I have been wondering all day, does it really matter, that we as ministers of the gospel of Jesus Christ really preach the word? I have been teaching the Bible for ten years now (not long in my book), and have seen a lot of people come and go, and sometimes I wonder, does it really matter? I see people on so-called Christian television barking like dogs and roaring like lions, and I don't see that anywhere in the Bible. I see men and women alike, in the name of Christ, begging for your money, and I think, "If God gave you that ministry in the first place, why do you have to beg?" I don't see that in the Bible either. I do see a lot of people teaching from the Bible, but not many teaching the Bible. And that has led us to the place where the Church is today, anemic and powerless, not making a difference in the world. Does it make a difference? Of course it makes a difference! The reason that Christian people vote for candidates who stand for everything that is in opposition to Christian beliefs, is because we don't know the Bible. We don't read the Bible, other than Sunday, and maybe Wednesday, and we are not teaching the Bible, or being taught the Bible. If we don't begin to study the Bible, and know what it says, we will soon be led, and are being led, down a path where the wolves are waiting to devour us.

What do you look for when looking for a church? The answer to that question alone will determine the depth of your walk. The first answer that should pop into your head is, do they teach the Bible. Do they teach the Word. Not from the Word. Not two verses from the Word and then tell feel-good stories, and give you self-help formulas that kind of relate to the verses. But do they teach the word. Do they read a verse or a passage and explain what it says and how it applies to our lives today?

Paul is admonishing Timothy in the passage above, to preach the word. Why? So he can be better, or think he is better than the group meeting down the street? No, of course not. Paul gives the answer. Because if we don't, we will invent various reasons for why we choose the church we do, and all of them are self-serving and prideful. If we are not grounded in the Word of God, then we will gather teachers that will tell us what we want to hear, and not what we need to hear. If you teach the Word, then you have to talk about sin, and sinners, and frankly, sin is not a popular topic to talk about, because it makes people uncomfortable. I'm surprised Paul didn't know that.

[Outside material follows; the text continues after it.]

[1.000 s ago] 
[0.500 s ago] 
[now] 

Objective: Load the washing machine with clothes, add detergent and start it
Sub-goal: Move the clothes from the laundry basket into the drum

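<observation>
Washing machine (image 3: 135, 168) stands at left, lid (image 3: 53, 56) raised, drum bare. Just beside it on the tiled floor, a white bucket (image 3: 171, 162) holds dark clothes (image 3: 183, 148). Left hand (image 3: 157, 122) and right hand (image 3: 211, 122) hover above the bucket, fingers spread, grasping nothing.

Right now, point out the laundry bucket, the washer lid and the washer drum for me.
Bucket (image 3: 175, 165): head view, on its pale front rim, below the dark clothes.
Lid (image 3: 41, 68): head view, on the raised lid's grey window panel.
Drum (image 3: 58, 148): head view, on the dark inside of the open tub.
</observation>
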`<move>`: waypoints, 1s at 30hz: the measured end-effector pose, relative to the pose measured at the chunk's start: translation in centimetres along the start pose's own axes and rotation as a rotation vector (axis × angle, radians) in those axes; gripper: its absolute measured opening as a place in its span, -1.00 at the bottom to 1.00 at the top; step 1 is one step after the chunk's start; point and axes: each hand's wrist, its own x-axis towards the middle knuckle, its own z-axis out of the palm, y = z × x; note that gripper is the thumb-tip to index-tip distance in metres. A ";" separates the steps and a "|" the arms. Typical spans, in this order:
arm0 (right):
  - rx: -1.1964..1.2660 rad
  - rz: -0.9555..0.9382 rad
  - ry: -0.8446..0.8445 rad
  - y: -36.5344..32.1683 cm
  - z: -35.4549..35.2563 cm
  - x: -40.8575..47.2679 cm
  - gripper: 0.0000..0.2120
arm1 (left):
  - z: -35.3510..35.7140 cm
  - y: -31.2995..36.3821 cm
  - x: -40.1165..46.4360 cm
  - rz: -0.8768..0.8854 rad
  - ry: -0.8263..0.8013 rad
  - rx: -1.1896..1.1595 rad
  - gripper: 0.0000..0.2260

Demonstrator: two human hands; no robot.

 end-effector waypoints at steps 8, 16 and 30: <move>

Paul should know that if you don't have a happening youth ministry, or a dynamic children's ministry, then, well, you just are not going to pull the crowds. Or if you don't talk about such things as "How to feel good in such depressing times," or, "Living Positive In a Negative World," well Paul, your fellowship will be small. And we all know that small is not success.

Don't buy into such hogwash. Paul had had enough beatings with lashes and rods to know that talking about sin wasn't popular. But he never deterred from his message: Jesus Christ and Him crucified. Jesus never came to set up His kingdom here on earth. He came to die. And then He told us to do the same. For us to be saved, somebody had to die. Jesus did. And now, for us to live, we have to die as well. It is that living sacrifice thing that Paul talks about in Romans 12:1. As Alistair Begg says, "Where did we get a Christianity where Jesus does all the dying?" We have to die, to our self. But I have to tell you, it isn't easy, nor is it popular. Not in this feel-good society in which we live. We somehow have gotten the idea that the church exists to make us feel good about ourselves. We have forgotten, that as believers, we are the church.

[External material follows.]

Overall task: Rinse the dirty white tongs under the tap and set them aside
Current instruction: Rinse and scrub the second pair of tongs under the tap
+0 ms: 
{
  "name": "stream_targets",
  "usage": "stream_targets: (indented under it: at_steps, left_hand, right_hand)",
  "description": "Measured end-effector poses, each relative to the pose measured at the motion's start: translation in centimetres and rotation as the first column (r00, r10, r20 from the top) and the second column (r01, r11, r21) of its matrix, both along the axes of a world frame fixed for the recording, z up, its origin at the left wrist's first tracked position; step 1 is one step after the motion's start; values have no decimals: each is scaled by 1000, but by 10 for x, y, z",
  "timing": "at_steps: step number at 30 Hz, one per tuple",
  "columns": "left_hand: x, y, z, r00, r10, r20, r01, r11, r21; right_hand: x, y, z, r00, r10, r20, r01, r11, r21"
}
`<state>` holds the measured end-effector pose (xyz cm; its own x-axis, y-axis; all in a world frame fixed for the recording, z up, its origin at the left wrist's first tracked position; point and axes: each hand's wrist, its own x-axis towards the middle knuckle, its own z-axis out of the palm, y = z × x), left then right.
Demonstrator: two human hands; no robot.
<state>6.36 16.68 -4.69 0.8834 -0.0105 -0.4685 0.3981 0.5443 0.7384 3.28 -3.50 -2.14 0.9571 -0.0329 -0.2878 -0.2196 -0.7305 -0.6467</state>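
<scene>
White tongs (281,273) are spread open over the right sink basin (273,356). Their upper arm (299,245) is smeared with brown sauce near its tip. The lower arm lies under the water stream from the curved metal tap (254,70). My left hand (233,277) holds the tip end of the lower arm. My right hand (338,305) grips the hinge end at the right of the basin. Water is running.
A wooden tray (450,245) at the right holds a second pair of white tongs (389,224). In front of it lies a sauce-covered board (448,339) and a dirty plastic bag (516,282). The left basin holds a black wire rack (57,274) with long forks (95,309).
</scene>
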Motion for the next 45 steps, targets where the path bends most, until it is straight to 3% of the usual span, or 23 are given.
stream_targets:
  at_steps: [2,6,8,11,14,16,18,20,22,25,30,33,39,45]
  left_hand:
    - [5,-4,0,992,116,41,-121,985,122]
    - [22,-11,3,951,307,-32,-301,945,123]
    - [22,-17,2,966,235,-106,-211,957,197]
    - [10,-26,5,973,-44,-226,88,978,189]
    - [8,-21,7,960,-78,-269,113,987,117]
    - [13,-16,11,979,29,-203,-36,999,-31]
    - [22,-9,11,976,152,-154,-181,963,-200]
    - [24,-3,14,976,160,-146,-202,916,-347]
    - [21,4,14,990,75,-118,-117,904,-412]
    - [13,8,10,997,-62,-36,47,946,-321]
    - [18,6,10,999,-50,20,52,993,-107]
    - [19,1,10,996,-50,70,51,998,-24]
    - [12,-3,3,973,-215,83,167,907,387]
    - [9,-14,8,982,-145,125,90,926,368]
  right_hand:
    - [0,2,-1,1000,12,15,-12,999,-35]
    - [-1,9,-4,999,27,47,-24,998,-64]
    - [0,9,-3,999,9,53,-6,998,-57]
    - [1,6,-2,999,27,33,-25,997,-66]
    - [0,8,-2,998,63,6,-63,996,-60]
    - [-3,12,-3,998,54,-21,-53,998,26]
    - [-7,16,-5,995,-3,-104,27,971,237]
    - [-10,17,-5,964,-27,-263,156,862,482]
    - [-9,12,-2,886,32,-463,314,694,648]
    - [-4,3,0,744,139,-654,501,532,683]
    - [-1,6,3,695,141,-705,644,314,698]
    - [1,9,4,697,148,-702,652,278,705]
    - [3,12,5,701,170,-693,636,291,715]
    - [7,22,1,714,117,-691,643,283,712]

If we don't get grounded in the word, then we allow the world to infiltrate the church. The Emerging or Emergent Church movement is lethal to the Church at large. It is a combination of Eastern mysticism and Roman Catholic iconism, couple with New Age, and we have allowed it to begin to creep into the church. If we as believers do not know the Bible, then all these "Christian mystics" seem like a good thing, and we fail to examine them more closely than we do and just accept them at face value, and then it is too late. Remember, a little leaven will leaven the whole loaf. And leaven is a type in the Bible for sin. You know, if you bake some brownies, and they are 98% pure, it will always be that 2% of arsenic in them that kills you. I think you get my point.

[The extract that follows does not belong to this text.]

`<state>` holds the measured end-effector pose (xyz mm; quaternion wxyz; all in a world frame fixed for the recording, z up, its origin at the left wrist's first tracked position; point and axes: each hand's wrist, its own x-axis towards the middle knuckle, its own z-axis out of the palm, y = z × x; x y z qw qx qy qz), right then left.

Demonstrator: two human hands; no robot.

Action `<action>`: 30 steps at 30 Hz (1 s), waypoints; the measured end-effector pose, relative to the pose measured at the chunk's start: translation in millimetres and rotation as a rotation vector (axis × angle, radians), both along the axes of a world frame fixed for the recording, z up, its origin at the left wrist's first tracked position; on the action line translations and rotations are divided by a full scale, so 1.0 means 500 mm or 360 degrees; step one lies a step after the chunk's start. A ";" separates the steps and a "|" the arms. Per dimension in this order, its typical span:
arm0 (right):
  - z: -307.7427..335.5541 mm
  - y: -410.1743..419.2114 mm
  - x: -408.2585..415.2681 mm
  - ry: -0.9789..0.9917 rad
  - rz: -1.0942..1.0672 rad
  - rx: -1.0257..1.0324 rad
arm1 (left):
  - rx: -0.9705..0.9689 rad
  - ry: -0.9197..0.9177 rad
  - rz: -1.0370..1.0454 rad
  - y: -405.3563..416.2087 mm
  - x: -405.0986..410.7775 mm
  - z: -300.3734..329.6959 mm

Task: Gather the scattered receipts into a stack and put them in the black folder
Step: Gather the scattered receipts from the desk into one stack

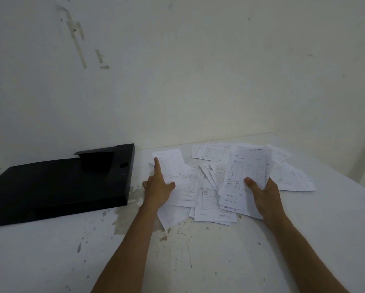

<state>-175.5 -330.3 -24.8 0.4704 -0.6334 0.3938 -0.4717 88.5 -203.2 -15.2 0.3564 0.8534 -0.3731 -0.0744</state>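
Several white receipts point(207, 197) lie scattered and overlapping on a white table, from the middle to the right. My right hand point(264, 193) grips a small stack of receipts point(246, 170) with the thumb on top, lifted slightly above the pile. My left hand point(158, 187) lies on the left side of the pile, its forefinger stretched out and pressing a receipt point(171, 163) near the far edge. The black folder point(57, 187) lies flat on the table to the left of my left hand, its flap side toward the wall.
The white table point(198, 250) is stained with grey spots and ends at a pale wall point(177, 70) behind the receipts. The table's right edge runs diagonally at the far right. More receipts point(291, 176) spread toward that edge.
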 end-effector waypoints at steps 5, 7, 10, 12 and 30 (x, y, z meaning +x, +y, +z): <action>-0.001 -0.002 0.001 0.0011 0.0021 0.0009 | -0.0490 0.0540 -0.0157 0.012 -0.004 0.011; -0.001 -0.003 0.001 0.0012 0.0036 0.0019 | -0.0602 0.0712 -0.0206 0.017 -0.004 0.016; 0.004 0.002 -0.001 -0.0050 0.0092 0.0069 | -0.0706 0.1047 -0.0238 0.028 -0.010 0.017; 0.012 0.008 -0.003 -0.0115 0.0131 0.0136 | -0.0728 0.1218 -0.0308 0.036 -0.016 0.019; 0.042 0.098 0.129 -0.0021 0.0653 0.0378 | -0.0682 0.1485 -0.0732 0.081 -0.106 0.030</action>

So, does it really matter if a church teaches the Word, or just teaches from the Word? Yes it does. It mattered so much to Paul that he wrote his son in the faith, Timothy, to make sure he did not fail in that area. If you attend a church that does not teach the Word of God, I am not telling you to leave, but you really ought to examine their statement of faith closely to see if it lines up with the Bible. If you can't tell, then find someone who can, and let them help you decipher it. It shouldn't matter primarily about children's ministry or youth ministry, although those are good things. It should be about the Word. Because teaching the Word is sound doctrine. Does it really matter? Of course it does. Shalom.